Smug liberal rationalists might listen to one of their heroes, Christopher Hitchens, on this point. Writing in the London Review of Books, the Hitch said of ‘conspiracy theory’:
‘One has become used to this stolid, complacent return serve: so apparently grounded in reason and skepticism but so often naive and one-dimensional.’
Well, fine. Most people would accept that some conspiracies exist. But there is Iran-Contra and then there is David Icke. There is Enron and there is Alex Jones. The problem is that there is no clear line between plausible and absurd theories of conspiracy. Brian L. Keeley, a philosopher at Pitzer College, judged in his essay ‘Of Conspiracy Theories’ that there is ‘no criterion or set of criteria that provide a priori grounds for distinguishing between Warranted Conspiracy Theories and Unwarranted Conspiracy Theories.’ You cannot separate the possible and the preposterous with any rigor, then, without considering their empirical claims.

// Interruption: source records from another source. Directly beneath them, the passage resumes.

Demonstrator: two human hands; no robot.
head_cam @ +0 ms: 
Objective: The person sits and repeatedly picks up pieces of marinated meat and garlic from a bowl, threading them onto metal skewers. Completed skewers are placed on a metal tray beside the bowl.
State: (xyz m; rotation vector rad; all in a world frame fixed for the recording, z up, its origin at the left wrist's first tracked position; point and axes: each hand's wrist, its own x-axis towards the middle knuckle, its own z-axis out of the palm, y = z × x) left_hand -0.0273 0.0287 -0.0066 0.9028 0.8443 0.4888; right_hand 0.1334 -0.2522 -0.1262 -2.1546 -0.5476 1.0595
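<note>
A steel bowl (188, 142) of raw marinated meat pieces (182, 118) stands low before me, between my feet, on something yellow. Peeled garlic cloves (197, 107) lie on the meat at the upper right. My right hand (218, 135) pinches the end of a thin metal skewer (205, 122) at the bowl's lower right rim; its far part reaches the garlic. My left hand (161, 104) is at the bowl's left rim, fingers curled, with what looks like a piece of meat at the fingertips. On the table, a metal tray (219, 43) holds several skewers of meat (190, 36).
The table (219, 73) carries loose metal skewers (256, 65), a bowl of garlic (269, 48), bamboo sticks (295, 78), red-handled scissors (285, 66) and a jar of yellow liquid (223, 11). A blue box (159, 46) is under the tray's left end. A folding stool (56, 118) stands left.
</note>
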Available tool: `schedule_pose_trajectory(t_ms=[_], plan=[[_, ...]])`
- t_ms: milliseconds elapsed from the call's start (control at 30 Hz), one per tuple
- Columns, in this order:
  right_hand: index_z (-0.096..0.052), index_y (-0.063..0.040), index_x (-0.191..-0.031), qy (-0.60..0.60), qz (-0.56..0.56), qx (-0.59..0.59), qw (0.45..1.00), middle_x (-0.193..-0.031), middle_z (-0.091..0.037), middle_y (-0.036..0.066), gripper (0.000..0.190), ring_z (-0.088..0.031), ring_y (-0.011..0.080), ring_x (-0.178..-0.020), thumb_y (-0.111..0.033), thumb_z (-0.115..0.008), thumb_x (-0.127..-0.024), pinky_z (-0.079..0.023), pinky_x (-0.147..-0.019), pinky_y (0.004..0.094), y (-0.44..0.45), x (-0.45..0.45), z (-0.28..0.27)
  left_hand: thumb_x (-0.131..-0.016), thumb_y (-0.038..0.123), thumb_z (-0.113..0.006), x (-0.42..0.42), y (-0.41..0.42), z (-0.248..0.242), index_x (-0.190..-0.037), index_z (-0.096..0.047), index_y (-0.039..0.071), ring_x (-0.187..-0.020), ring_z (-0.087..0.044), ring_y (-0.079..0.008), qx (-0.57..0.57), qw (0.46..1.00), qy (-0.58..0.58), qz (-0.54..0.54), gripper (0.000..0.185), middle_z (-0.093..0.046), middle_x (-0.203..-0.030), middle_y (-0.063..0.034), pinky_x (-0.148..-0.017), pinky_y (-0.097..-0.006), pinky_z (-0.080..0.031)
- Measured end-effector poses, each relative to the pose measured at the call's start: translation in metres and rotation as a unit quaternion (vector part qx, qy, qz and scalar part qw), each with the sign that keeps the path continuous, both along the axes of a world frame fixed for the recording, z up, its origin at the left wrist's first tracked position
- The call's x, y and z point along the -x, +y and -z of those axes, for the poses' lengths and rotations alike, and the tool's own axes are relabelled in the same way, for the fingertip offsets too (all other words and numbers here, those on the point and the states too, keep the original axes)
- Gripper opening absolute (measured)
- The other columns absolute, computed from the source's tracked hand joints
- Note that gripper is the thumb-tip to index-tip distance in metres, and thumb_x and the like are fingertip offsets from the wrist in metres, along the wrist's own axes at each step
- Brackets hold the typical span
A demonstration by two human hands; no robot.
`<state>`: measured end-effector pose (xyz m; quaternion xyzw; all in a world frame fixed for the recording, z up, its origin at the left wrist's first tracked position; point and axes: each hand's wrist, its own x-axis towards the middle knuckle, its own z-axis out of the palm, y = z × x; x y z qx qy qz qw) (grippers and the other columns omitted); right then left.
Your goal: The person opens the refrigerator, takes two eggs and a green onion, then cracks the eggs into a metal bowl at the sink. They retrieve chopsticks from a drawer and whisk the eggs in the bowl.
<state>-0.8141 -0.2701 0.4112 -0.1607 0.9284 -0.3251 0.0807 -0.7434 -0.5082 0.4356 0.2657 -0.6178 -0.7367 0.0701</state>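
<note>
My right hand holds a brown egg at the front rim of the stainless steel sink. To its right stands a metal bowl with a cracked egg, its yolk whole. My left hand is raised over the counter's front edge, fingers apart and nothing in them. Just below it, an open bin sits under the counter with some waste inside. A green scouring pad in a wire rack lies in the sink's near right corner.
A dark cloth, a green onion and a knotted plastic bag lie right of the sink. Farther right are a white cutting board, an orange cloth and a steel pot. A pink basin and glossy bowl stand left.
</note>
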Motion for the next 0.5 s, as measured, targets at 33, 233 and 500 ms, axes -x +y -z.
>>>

But here lie two problems. The first is the sheer scale of the evidence presented in conspiracy theories. If you piled up all of the books about JFK’s assassination in Dealey Plaza, for example, you could walk down from the sixth floor of the Texas School Book Depository to the street on a staircase made of paper. Enough data surrounds significant world events that the potential to accumulate argumentation over each detail is vast. Second, the slipperiness of conspiracy theories, by which I mean their reliance on innuendo and tendency to mutate as fact claims are falsified, makes them difficult to pin down. Human beings are pattern-seeking creatures in thrall to personal and tribal biases, which means our willingness to accept ornate ideas which explain our failings, demonize our enemies or are just novel, interesting and sensational is keen. This is why ‘conspiracy theory’ serves as entertainment and information, as Robert Anton Wilson and Robert Shea explored in The Illuminatus! Trilogy, but that does not preclude them from being toxic and destructive in their most hateful and paranoid forms, such as with The Protocols of the Elders of Zion.
Still, I would like to return to Hitchens’s essay. ‘Conspiracy theories’, he wrote, are:
‘…the white noise which moves in to fill the vacuity of the official version. To blame the theorists is therefore to look at only half the story, and sometimes even less.’
Even the most innocent – the most innocent – interpretation of the Epstein case is that a boorish windbag was allowed to penetrate grand halls of intellectual, cultural and political influence solely on the basis of his mysterious wealth, and then died because of a failure to establish even the kind oversight one might expect from a convenience store owner. In such a dysfunctional society people cannot be blamed for overworking their imaginations. The kindest non-conspiratorial explanation is that American elites roll out the red carpet for any fool or scoundrel who has something to offer them and drops them down the memory hole once they are inconvenient.
Not that I am ruling out conspiracy! Epstein’s whole life appears to have been conspiratorial. Even his alleged associates appear to be devising conspiracy theories to defend themselves, such as the suggestion from Prince Andrew’s lawyers that a photo showing their client with his accuser is a fake – so it would have been a fitting death. It is important to insist on a thorough, transparent investigation of the case, though, to move the evidence beyond the shadows of dark speculation and into the light.